Training in safe handling techniques is recommended as a way to reduce risk factors in the working environment. However, training programs have not so far led to substantial reductions in musculoskeletal problems, especially back injuries, perhaps owing to inadequate training methods (St-Vincent et al., 1989) and their inadaptability to a variety of tasks, workplaces and workers (Sedgwick and Gormley, 1998). A broad consensus of opinions favours the promotion of sound mechanical principles; however, they do not appear to be easily applicable to the range and complexity of manual handling situations. Integrating theory with practice and evidence-based practice have been identified as potential influences on the effectiveness of manual handling education (Gray and White, 2004). Two potential solutions could be to design more valid biomechanical experiments for handling tasks and to develop training programs based on expert workers’ knowledge of their jobs. Biomechanical analyses have several drawbacks as to the validity of experimental tasks. In fact, to improve data reliability, researchers often control workers’ performance in a way that may alter its validity—e.g., restrictions of feet displacements on small force plates, use of handles on experimental boxes (when field studies have shown they are seldom utilized) or limiting analyses to lifting in a single plane (sagittal).

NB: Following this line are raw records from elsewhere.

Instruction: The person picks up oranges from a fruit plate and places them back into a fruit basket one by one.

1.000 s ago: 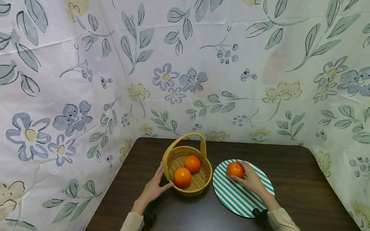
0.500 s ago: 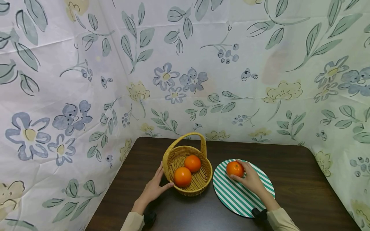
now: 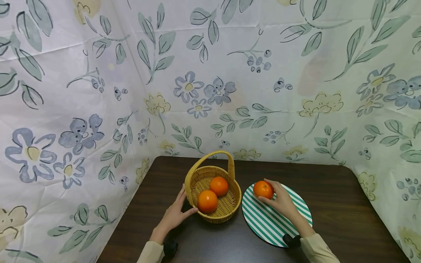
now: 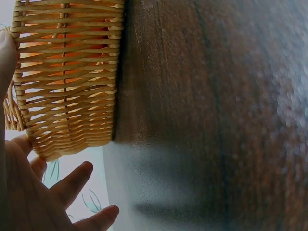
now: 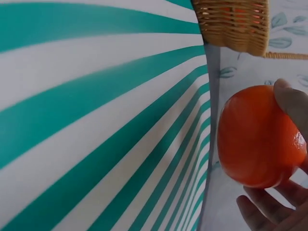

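A yellow wicker basket [image 3: 235, 197] with a tall handle stands at the middle of the table, holding two oranges [image 3: 208, 201]. My left hand [image 3: 172, 219] rests against its near left side, thumb at the rim; in the left wrist view the other fingers are spread, with some touching the wicker [image 4: 72, 96]. Over the far left part of a green-and-white striped round board [image 3: 269, 226], my right hand [image 3: 283, 201] holds a third orange [image 3: 263, 190] between thumb and fingers. In the right wrist view this orange [image 5: 260, 137] shows raised off the striped surface [image 5: 120, 125].
The dark wooden table [image 3: 335, 204] has its back edge against a floral cloth [image 3: 250, 91] that also hangs along both sides. The round board lies close to the basket's right side. Black bands [image 3: 170, 249] circle both wrists.
My right hand has moved slightly left and away from me with the orange, lifting it from the board. The left hand and basket have stayed put.
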Motion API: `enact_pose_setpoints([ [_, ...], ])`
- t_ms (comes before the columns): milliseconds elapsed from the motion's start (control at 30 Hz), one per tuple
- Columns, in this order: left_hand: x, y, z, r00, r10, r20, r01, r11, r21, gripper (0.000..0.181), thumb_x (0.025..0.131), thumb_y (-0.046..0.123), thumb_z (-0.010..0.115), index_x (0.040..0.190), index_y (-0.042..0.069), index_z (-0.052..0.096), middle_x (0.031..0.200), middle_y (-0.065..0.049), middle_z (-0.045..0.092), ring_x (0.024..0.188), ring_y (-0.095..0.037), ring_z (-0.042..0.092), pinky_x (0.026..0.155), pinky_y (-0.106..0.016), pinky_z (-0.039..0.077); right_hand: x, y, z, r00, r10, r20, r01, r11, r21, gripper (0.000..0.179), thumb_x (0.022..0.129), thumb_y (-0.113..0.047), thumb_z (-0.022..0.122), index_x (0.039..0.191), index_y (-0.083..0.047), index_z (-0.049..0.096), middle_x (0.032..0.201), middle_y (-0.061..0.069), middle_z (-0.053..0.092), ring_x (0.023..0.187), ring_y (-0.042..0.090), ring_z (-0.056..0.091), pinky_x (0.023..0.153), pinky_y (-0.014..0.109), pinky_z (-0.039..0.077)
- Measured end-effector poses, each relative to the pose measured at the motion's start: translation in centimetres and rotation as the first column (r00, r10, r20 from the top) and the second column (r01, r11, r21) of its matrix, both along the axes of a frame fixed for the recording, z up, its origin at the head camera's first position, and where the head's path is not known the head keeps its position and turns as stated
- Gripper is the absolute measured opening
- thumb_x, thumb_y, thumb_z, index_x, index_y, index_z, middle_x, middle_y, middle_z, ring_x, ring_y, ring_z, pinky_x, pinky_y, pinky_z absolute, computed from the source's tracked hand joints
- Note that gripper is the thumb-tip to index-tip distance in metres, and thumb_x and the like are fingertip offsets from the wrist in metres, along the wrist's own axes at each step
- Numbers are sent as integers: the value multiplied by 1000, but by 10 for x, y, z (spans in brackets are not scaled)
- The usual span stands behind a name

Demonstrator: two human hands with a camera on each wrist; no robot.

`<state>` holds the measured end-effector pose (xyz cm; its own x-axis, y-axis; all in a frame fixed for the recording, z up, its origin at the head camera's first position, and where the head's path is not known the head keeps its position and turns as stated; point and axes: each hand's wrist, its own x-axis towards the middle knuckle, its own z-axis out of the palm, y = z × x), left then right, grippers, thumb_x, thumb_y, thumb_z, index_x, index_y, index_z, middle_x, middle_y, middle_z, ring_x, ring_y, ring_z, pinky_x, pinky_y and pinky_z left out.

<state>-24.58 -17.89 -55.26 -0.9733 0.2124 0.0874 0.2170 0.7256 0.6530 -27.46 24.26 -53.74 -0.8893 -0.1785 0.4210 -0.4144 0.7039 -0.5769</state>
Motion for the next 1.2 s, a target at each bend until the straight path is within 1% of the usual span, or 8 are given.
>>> enact_pose_setpoints([
  [200,-1,0,0,1000,-3,-6,3,1000,7,86,81,58,59,146,46,3,157,7,-1,125,-40,43,89,-67,36,0,-7,8,1000,19,-2,-19,1000,-13,72,72,-35,79,132,-9,49,119,13,53,98,26,57,78,45,52],
  [300,0,-1,0,1000,-4,-6,4,1000,10,86,81,59,59,146,46,4,157,7,-1,125,-40,43,89,-66,37,-1,-10,11,1000,23,-16,-23,1000,2,71,72,-35,79,132,-10,49,119,12,54,98,24,58,77,42,52],
  [533,0,0,-1,1000,-4,-1,4,1000,0,86,80,62,57,145,47,3,157,8,-1,124,-40,44,89,-66,37,0,-17,19,998,48,-35,-48,999,-7,71,72,-35,79,132,-11,49,119,11,53,97,24,57,76,45,52],
  [767,0,0,0,1000,-2,-3,2,1000,2,86,81,61,57,145,46,4,157,6,0,125,-40,42,88,-67,37,0,-24,28,997,72,-41,-72,997,-3,71,73,-39,77,133,-15,49,122,9,52,101,24,57,78,42,53],
  [967,0,0,-1,1000,-5,-5,5,1000,3,85,81,61,57,146,46,4,157,5,0,126,-39,42,88,-66,37,3,-34,37,994,104,-38,-104,994,-13,72,73,-39,77,135,-16,47,125,7,51,104,22,57,80,40,52],
  [1167,1,0,-1,1000,0,7,0,1000,-2,86,81,63,56,146,46,3,156,13,-4,126,-38,42,89,-66,37,5,-45,47,993,112,-47,-112,994,-12,72,74,-42,76,134,-16,48,126,6,51,106,22,56,83,40,52],
  [1200,1,0,-1,1000,0,7,0,1000,-1,86,81,62,56,146,45,3,156,13,-4,127,-38,42,89,-66,37,5,-47,48,992,114,-48,-115,993,-13,72,74,-43,75,134,-16,48,127,6,50,106,22,56,83,40,52],
])
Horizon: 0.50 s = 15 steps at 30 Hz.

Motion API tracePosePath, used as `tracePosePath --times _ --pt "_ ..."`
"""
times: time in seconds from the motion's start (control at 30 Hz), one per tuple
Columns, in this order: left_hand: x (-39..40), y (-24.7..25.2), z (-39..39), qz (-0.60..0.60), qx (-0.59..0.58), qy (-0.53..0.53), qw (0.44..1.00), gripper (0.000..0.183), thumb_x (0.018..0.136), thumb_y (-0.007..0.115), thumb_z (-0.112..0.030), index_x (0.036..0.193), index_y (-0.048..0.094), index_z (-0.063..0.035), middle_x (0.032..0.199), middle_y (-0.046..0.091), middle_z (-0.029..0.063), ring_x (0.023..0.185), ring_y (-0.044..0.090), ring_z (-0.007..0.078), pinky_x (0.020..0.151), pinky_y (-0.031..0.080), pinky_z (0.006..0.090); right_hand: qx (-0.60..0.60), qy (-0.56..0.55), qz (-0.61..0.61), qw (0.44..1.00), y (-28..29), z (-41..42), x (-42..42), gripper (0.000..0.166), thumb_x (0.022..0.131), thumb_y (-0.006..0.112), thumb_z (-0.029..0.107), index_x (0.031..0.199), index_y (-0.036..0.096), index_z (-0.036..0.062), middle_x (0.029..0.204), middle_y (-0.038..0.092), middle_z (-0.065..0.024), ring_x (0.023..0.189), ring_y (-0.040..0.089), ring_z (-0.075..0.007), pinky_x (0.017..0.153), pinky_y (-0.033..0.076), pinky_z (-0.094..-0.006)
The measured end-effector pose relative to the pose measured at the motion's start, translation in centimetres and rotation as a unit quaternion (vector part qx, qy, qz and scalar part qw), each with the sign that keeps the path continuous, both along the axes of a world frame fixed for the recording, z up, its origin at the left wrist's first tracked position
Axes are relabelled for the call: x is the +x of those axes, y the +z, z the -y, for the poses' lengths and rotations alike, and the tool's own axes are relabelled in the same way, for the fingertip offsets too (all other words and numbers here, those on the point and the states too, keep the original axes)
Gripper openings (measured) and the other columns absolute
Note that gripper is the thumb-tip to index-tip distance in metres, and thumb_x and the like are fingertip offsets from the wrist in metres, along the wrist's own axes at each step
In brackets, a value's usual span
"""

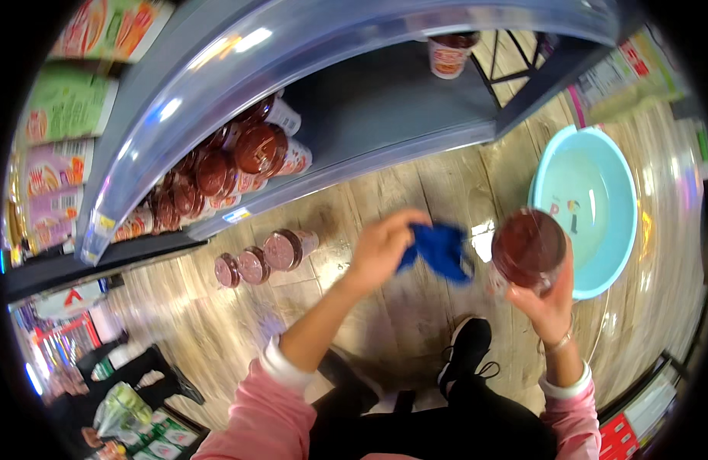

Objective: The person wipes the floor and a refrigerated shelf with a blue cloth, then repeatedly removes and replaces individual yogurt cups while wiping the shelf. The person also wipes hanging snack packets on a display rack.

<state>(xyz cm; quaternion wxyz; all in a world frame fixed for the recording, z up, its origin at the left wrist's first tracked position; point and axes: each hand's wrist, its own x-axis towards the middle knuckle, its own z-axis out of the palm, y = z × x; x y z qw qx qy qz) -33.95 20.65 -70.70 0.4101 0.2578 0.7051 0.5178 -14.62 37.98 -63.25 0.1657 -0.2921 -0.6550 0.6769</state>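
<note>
A blue cloth (440,253) hangs from the fingers of my left hand (383,247), above the wooden floor, and looks blurred. My right hand (544,305) grips a plastic-wrapped cup (529,247) with a dark red-brown lid, its top facing me. Just beyond that hand stands a light blue basin (613,247) of water on the floor. To the left of my left hand, several similar cups (282,250) form a row on the floor. More lidded cups (259,149) are packed at the left end of the low grey shelf (377,98) before me.
One cup (449,57) sits at the shelf's far right. A clear plastic shelf edge (233,63) curves overhead, with bagged packets (60,109) at the left. My black shoe (469,345) is on the floor. At lower left, a person in dark clothes (141,374) is near a bag of greens (124,408).
</note>
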Motion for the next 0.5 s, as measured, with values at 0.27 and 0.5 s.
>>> tracePosePath --times 0.27,0.5 --pt "8.3 -2.6 10.4 0.296 -0.062 0.094 0.948 0.035 0.085 0.043 -0.011 0.114 0.058 0.0020 0.101 0.062 0.0068 0.091 0.058 0.0128 0.081 0.047 0.0248 0.288 0.081 -0.074 0.951 -6.9 -3.0 -25.5 0.085 0.063 0.083 0.034 0.127 0.042 -0.0014 0.124 0.051 -0.0186 0.111 0.053 -0.0271 0.097 0.040 -0.0375" --pt "9.4 -1.1 12.4 0.352 0.020 0.195 0.915 0.034 0.089 0.042 -0.012 0.118 0.056 0.0000 0.089 0.060 0.0038 0.076 0.055 0.0096 0.068 0.044 0.0228 0.289 0.073 -0.207 0.932 -9.2 -0.2 -43.6 0.069 0.071 0.075 0.034 0.126 0.048 0.0027 0.122 0.055 -0.0145 0.115 0.052 -0.0271 0.097 0.040 -0.0375"
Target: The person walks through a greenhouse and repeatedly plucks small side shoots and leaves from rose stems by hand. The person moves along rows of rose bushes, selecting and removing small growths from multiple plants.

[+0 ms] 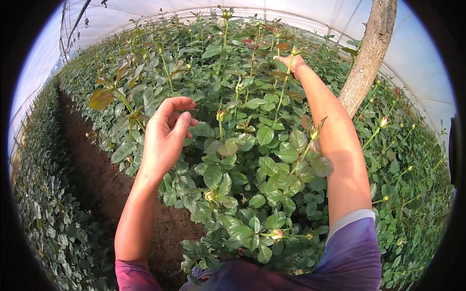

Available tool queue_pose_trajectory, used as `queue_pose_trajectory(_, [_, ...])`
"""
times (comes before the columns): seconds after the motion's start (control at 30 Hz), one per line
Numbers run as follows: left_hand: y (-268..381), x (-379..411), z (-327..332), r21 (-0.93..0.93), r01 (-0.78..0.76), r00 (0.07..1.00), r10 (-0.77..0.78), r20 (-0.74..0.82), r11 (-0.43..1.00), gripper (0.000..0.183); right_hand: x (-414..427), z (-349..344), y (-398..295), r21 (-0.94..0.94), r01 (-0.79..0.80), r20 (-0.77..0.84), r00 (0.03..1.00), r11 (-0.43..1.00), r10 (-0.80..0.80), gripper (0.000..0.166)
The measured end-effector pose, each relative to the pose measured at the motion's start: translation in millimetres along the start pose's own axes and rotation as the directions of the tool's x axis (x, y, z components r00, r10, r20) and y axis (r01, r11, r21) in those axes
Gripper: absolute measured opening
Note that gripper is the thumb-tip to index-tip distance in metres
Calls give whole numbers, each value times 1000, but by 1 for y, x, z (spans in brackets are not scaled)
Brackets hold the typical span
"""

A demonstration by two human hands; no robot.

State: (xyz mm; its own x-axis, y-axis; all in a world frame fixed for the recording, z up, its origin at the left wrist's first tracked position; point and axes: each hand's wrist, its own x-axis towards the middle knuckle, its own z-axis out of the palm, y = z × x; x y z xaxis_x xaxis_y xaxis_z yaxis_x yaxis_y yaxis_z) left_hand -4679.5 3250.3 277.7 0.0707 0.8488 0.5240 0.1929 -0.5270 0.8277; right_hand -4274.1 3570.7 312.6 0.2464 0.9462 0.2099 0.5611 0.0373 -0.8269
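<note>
My left hand is raised over the rose bushes, its fingers loosely curled and apart, with nothing plainly held. Beside it on the left leans a thick rose stem with reddish-green leaves. My right arm stretches far forward into the plants. At its end my right hand is partly hidden behind a tall budded stem and leaves; whether its fingers hold anything cannot be seen. Between my hands stands a short stem with a green rosebud. A pale pink bud hangs low, close to my body.
A rough wooden post leans just right of my right forearm. A bare soil path runs along the left, with another row of bushes beyond it. White plastic greenhouse sheeting spans the back and sides.
</note>
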Motion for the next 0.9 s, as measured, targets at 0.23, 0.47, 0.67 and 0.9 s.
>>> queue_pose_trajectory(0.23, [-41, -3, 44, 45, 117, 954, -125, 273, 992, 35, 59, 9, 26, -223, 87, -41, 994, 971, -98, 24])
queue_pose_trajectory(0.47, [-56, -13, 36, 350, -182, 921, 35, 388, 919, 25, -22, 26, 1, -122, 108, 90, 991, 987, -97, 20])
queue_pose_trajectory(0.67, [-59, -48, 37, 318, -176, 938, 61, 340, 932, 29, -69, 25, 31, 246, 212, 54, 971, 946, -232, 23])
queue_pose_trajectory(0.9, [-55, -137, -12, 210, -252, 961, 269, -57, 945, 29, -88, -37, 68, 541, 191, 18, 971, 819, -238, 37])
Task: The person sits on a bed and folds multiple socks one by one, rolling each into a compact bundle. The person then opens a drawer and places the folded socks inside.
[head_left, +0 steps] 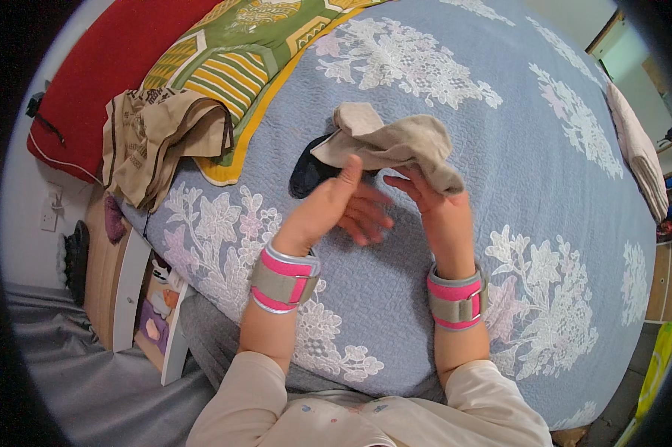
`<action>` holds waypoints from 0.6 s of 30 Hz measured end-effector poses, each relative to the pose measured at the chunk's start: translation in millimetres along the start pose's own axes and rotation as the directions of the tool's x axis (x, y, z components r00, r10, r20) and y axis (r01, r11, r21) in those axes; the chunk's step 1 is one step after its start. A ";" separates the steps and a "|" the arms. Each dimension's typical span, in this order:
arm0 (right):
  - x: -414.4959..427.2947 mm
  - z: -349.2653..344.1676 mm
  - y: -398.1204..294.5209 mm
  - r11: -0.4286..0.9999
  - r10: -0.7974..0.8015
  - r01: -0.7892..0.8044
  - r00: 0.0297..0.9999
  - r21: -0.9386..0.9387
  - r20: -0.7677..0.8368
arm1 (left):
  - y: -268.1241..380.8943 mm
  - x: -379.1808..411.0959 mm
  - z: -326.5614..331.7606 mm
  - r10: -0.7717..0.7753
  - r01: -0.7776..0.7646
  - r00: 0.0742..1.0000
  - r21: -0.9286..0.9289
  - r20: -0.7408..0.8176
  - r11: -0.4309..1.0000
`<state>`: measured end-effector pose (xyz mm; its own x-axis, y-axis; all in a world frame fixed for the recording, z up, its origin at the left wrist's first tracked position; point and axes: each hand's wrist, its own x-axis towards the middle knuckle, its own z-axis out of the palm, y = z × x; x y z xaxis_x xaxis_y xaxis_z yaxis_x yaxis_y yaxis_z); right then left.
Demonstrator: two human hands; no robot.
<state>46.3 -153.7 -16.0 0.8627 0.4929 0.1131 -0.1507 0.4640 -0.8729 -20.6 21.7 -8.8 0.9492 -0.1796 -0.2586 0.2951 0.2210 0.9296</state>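
Observation:
Beige socks or a similar soft beige cloth item (392, 137) lie across the fingers of my right hand (439, 204), above the blue quilted bedspread (392, 302). The cloth hides part of those fingers. My left hand (341, 207) is just left of it, blurred, thumb up and fingers spread, with nothing seen in it. A dark navy cloth item (310, 167) rests on the bedspread behind the left hand, partly covered by the beige cloth. Both wrists wear pink and grey bands.
A beige printed fabric bag (159, 139) lies at the bed's left, beside a green and yellow patterned pillow (229, 72). A red headboard (106, 72) stands behind. At the lower left, an open drawer (171, 329) holds small cloth items. Folded pale fabric (637, 151) lies at the far right.

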 end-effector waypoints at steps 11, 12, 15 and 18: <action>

Training methods may also be called into question, especially teaching techniques that focus on specific instructions such as leg lift (squat) rather than back lift (stoop), weight distribution on both legs (Nygård et al., 1998), straighter trunk postures (Nussbaum and Torres, 2001) or use of a back lordosis (Schenk et al., 1996). Even if these elements are acquired, their long-term effect in reducing back injuries may be limited. An investigation into the performances of workers themselves is one way to remedy these shortcomings, the assumption being that expert workers are best qualified to provide key elements for safer handling strategies. This study has three specific objectives: To ergonomically identify the different strategies used by expert and novice workers (Section 2); to biomechanically evaluate these strategies for their safety potential (Section 3), and to validate experts’ strategies in a training situation by determining whether novices could learn them and thus improve safety conditions (Section 4).
نتیجه گیری انگلیسی
Ergonomic analyses enabled us to identify strategies that are typical to experts and novices, especially footwork, load manoeuvres (tilting/handgrips), and body posture. Biomechanical evaluations indicated that experts’ strategies presented a potential for safety in terms of reducing back loadings and asymmetries, and mechanical work: (1) Footwork analyses showed the importance of feet mobility (feet pivoting) to avoid trunk asymmetries and, conversely, the detrimental effects of keeping the feet in fixed positions when handling. Comparisons of experts’ and novices’ typical footwork strategies showed the experts’ strategies were advantageous for mechanical work, especially in reducing load transfer duration and trajectory. (2) Box manoeuvres (tilts/handgrips) affected mechanical work, by reducing load transfer duration and trajectory and minimizing knee flexion. (3) Body posture is an influential factor in both cases: (a) a fixed feet strategy when reaching the load out of the sagittal plane led to trunk asymmetries, unless special care was taken to reduce torsion, by keeping the shoulders parallel to the ground; (b) typical experts’ postures such as reduced knee flexion or shoulders parallel to the ground when combined with load tilting, had a positive impact on mechanical work, back loadings and asymmetries. A training situation for novices based on the observation of expert and novice workers for footwork, load manoeuvres and body posture showed that novices were able to alter their strategies to more closely resemble the experts’ and were able to improve, by reducing back loadings and mechanical work, thus validating the experts’ strategies. This comparative approach to training programs opens up a new avenue of research whose potential has been confirmed.